Serious impact from the eruption

Following the San Juan volcano in 1949 and the Teneguia in 1971, La Palma’s island witnessed its third eruption in a century. According to scientists, the lastest one could take up to three months before settling down.

The Cumbre Vieja volcano is rated at alert level 3. Meanwhile, as AS News reported, La Palma has experienced earthquakes, with the largest registered at 5.1 magnitude on Friday morning, Nov. 20. 

According to the region’s estimation on Friday, approximately 900 million euros ($1 billion) were lost as Provisional damage, reports the Dailymail.

The La Palma island’s flight cancelation

Following the first flight cancelation that happened earlier this month on Nov. 3, the island now experiences another all-flights cancelation, with many tourists who flocked to the island to capture the eruption having to now wait in long queues to leave the island.

The passengers consider their trips as a way to partially contribute to the badly affected local economy.
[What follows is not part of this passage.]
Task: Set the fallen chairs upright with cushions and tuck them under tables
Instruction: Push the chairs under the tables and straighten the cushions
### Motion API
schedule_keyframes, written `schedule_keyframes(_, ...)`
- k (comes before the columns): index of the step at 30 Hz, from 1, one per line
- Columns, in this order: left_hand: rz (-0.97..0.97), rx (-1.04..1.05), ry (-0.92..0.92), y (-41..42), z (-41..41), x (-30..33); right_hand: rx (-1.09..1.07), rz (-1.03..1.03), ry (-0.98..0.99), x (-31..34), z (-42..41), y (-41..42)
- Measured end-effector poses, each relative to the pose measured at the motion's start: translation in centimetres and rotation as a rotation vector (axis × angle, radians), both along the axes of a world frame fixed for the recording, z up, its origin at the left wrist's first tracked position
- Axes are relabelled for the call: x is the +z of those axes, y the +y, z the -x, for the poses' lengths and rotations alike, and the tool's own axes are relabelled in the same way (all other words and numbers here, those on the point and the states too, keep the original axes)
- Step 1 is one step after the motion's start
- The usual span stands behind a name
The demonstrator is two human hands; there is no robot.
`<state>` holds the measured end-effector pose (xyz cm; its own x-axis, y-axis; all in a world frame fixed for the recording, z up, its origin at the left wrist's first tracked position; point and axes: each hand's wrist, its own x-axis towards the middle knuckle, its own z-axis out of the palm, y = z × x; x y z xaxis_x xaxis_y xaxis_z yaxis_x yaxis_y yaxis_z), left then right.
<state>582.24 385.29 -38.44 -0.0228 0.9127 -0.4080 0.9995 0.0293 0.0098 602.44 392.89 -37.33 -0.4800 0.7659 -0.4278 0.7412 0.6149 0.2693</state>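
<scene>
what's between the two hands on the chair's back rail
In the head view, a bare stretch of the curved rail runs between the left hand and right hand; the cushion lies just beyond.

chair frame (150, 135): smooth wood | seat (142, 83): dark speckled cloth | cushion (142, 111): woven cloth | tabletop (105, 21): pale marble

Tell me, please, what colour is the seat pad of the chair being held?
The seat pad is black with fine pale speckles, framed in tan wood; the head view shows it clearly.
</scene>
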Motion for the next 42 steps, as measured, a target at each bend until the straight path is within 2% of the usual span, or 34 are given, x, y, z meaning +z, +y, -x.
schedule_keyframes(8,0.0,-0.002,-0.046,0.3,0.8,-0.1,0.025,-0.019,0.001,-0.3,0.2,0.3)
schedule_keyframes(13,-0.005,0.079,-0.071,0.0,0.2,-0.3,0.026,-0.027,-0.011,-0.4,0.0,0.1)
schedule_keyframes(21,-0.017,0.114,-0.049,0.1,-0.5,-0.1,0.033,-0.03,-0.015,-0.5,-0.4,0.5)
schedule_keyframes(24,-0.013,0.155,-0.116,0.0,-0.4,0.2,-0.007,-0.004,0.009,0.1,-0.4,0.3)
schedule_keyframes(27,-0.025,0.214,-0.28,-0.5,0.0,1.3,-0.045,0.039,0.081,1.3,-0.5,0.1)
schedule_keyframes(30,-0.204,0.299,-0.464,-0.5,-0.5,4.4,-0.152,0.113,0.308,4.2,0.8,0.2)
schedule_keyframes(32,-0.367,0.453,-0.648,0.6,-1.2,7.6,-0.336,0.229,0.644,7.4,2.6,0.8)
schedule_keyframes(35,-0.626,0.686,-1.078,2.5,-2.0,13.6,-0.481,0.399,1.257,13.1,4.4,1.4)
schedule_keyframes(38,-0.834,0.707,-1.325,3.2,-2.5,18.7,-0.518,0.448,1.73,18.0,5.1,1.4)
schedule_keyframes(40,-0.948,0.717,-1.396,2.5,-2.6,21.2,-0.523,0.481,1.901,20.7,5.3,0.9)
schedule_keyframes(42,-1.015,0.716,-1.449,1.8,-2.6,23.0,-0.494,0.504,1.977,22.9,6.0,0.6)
They have been all aware that flight cancelations may occur; they, however, didn’t let it prevent them from traveling.

In Patricia Privado’s eyes, a Madrid resident, 30, the erupting volcano earlier this month has embodied “a spectacle of nature.” Similarly, another passenger named Leon Pena, 65 from Fuerteventura’s neighbor island, has referred to what he saw as ‘something unique.’
Patricia Privado said: “It is worth it,” “To hear it roar, to see how the lava falls. You have to experience it.”

Footage captures the smoke emission from the volcanic eruption (ViSion Insight/Screenshot via TheBL/YouTube)

Spanish government’s aid on the impacted

Residents were raising questions on financial aid promised by Spain.
In response to the request, Spanish Prime Minister Pedro Sanchez has declared new assistance for the island’s economy and infrastructure, which relies particularly on tourism and banana cultivation.
In October, the government committed to aid of 225 million euros. Some 21 million euros of that has already been spent by the beginning of November.

Another risk from the volcano eruption

The lava’s second stream has created gas released into the air. The fact that toxic gas is possible has raised more concerns from the island residents suffering from the constant roar and numerous earthquakes resulting from the eruption.


Earlier, authorities had expressed concern that the combination of the superheated lava and seawater could release powerful explosions and emit toxic gas clouds.


However, unlike the first eruption over a month ago when lava reached the ocean, citizens are now not forced to stay indoors because they are far away from the contact point at sea, according to an emergency services spokesperson interview with Reuters. The affected area, used primarily for banana plantations, has only a few people.


Fortunately, on Tuesday, La Palma’s council stated that the toxic sulfur dioxide emissions and seismic activity around the eruption site had reduced. In most parts of the island, the air quality remained good.